In “The Riddle of Dolphin Handedness,” Kelly Jaakkola reports on asymmetries in the directions in which dolphins spin. Earth’s rotation creates the Coriolis effect, which influences the speeds of launched rockets and the spins of hurricanes. Could that effect cause dolphins’ angular dives to differ in the Northern and Southern Hemispheres? It would be interesting to test whether the rotation of Earth has a role in the handedness of all biological systems.

MUSTAFA HALILSOY Famagusta, Cyprus

As a retired genetics teacher, Jaakkola’s article immediately brings to mind the right-handed helix of B-DNA (the more common Watson-Crick version) and the left-handed helix of the less common Z-DNA (Z stands for “zigzag backbone”). The “right-hand rule” of electromagnetism Jaakkola mentions helps keep those straight, too.

LESLIE DENDY University of New Mexico–Los Alamos

JAAKKOLA REPLIES: In response to Halilsoy: A 2004 study noted a group of dolphins in the Southern Hemisphere swam in a clockwise direction, which is opposite to the predominant counterclockwise direction often reported in the Northern Hemisphere. That is only a single report, however. And there have been a number of exceptions to the typical pattern in the Northern Hemisphere. So we need more data to explore whether a difference between the hemispheres is really there.

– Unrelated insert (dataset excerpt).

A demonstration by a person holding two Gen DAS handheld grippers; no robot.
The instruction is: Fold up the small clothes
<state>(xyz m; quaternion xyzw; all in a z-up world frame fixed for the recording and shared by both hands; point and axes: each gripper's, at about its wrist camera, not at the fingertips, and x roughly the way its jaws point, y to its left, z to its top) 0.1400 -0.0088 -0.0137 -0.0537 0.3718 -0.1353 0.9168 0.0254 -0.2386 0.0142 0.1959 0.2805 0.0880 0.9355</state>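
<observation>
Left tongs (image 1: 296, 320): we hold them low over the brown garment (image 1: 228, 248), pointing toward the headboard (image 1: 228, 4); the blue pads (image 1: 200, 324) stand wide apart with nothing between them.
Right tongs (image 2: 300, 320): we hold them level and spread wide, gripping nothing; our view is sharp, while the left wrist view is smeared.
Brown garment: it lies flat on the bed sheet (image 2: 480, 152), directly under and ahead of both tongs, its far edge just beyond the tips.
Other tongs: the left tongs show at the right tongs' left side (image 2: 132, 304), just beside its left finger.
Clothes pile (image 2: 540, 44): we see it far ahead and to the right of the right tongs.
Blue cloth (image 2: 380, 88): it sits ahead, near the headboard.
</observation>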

“A New Map of the Universe,” by Kyle Dawson and Will Percival, incorrectly describes dark energy winning out over the gravitational effect of matter as decelerating the rate of the universe’s expansion. The gravitational effect decelerates the rate, and dark energy accelerates it.

“What Makes a Problem ‘Hard’?,” by Naomi Oreskes [Observatory], should have described Garry Kasparov as the first world chess champion to lose to a computer, not the first grand master to do so.